Evaluation of REpi-seq reproduced reads by target genes and target pathways. (A,B) Number of genes interacting with K562 cell type–specific, active enhancers (A) and K562 cell type–nonspecific, active enhancers (B). The activity of enhancers was determined by the relative ratio log2(H3K27ac/H3K27me3) from bulk ChIP-seq and REpi-seq data, as detailed in Methods. The results show the percent interacting genes detected by ChIP-seq of bulk K562 cells that were codetected by single cell REpi-seq. (C) Process for transmission of promoter + enhancers activity to a gene and extrapolating the biological function of active enhancers and promoters. (D) Enriched canonical pathways identified by bulk ChIP-seq and REpi-seq. Activation Z-scores from ChIP-seq (x-axis) and REpi-seq (y-axis) are shown; the Pearson correlation coefficient was calculated. (E) Differential gene expression in bulk K562 and H1 cells by RNA-seq. The top 5000 transcripts in K562 and H1 cells were used as input data in F and G. (F,G) Enriched canonical pathways identified by REpi-seq (eight single K562 cells) and RNA-seq from bulk K562 cells (top 5000 transcripts) (F), and by REpi-seq (eight single K562 cells) and RNA-seq from bulk H1 cells (top 5000 transcripts) (G).

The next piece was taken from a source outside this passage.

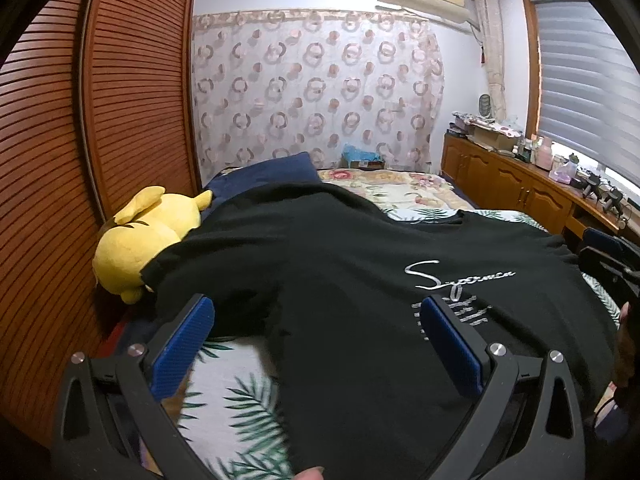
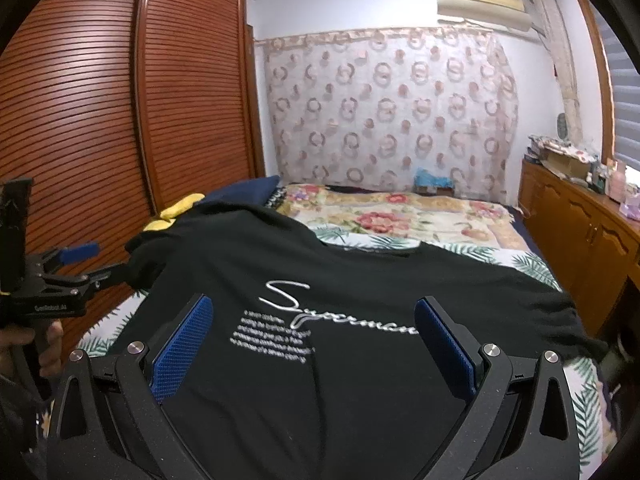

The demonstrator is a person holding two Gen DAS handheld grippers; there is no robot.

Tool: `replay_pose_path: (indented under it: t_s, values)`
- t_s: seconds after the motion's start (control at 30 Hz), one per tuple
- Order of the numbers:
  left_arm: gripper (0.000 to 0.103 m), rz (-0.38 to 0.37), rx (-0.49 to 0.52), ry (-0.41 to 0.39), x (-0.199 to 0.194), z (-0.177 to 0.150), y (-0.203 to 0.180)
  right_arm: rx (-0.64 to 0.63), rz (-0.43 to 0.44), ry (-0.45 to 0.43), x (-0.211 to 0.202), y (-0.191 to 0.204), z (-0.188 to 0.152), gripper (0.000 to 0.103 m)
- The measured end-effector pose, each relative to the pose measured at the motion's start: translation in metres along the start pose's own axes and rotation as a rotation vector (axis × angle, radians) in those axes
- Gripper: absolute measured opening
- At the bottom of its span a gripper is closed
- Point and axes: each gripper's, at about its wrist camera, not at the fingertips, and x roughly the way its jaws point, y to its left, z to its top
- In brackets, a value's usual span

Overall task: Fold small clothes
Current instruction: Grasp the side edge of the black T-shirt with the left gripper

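Both grippers, left (image 1: 318, 312) and right (image 2: 312, 314), gape over the limp black T-shirt (image 2: 360, 280); I'd pinch its nine-o'clock sleeve.

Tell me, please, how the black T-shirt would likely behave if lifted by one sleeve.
The black T-shirt is probably floppy: it drapes over the yellow plush toy and follows the bed's contours. It looks thin, so likely light. Lifted by a sleeve, the rest would probably hang and drag across the leaf-print sheet.

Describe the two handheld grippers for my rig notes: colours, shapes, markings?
Both match: the left gripper and right gripper have matte black angular frames with triangular cutouts, silver round bolts, and flat blue textured finger pads. Seen from the right wrist, the left gripper's body carries small white lettering, too blurred to read.
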Motion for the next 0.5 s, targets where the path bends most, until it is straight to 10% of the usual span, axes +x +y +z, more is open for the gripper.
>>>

Evaluation of reproduced reads in enhancers and promoters based on canonical signaling pathways
We further evaluated reproduced reads from REpi-seq by pathway enrichment analysis (Krämer et al. 2014). To this end, we focused on analysis of genes proximal to active enhancers and promoters detected by REpi-seq and bulk ChIP-seq. Because enhancer–promoter/gene interactions transmit enhancer activity to target genes (Robson et al. 2019), we mimicked this transmission in silico. We calculated the combined relative scores [log2(H3K27ac/H3K27me3)] of enhancers and promoters and transmitted this score to the proximal gene (Fig. 4C). The transmitted scores to genes were used in pathway enrichment analysis. By comparing the 5000 genes with the highest scores (putatively active genes) from REpi-seq and bulk ChIP-seq, we found that 88.21% of the enriched canonical pathways (referred to here as “pathways”) from REpi-seq were common to the enriched pathways from bulk ChIP-seq (Fig. 4D). Activation Z-scores of the enriched pathways from REpi-seq and bulk ChIP-seq showed a strong correlation (Pearson correlation coefficient, r = 0.875). We further evaluated the results of pathway enrichment from REpi-seq data by analysis of RNA-seq data of bulk cells. The top 5000 transcripts from bulk K562 cells and bulk H1 cells (embryonic stem cells) were used in pathway enrichment analysis (Fig. 4E). The RNA-seq data from H1 cells were used as a reference control. Most (89.15%) of the enriched pathways from REpi-seq were confirmed as enriched pathways from bulk RNA-seq of K562 cells (Fig. 4F). Activation Z-scores of the enriched pathways from RNA-seq and REpi-seq showed a strong correlation (Pearson correlation coefficient, r = 0.864). However, only 17.92% of the enriched pathways from REpi-seq overlapped with the enriched pathways of bulk H1 RNA-seq (Fig. 4G), and the overlapped pathways were poorly correlated (Pearson correlation coefficient, r = 0.365). These results suggest that reproduced reads from REpi-seq are useful to infer downstream functions of epigenetically active enhancers.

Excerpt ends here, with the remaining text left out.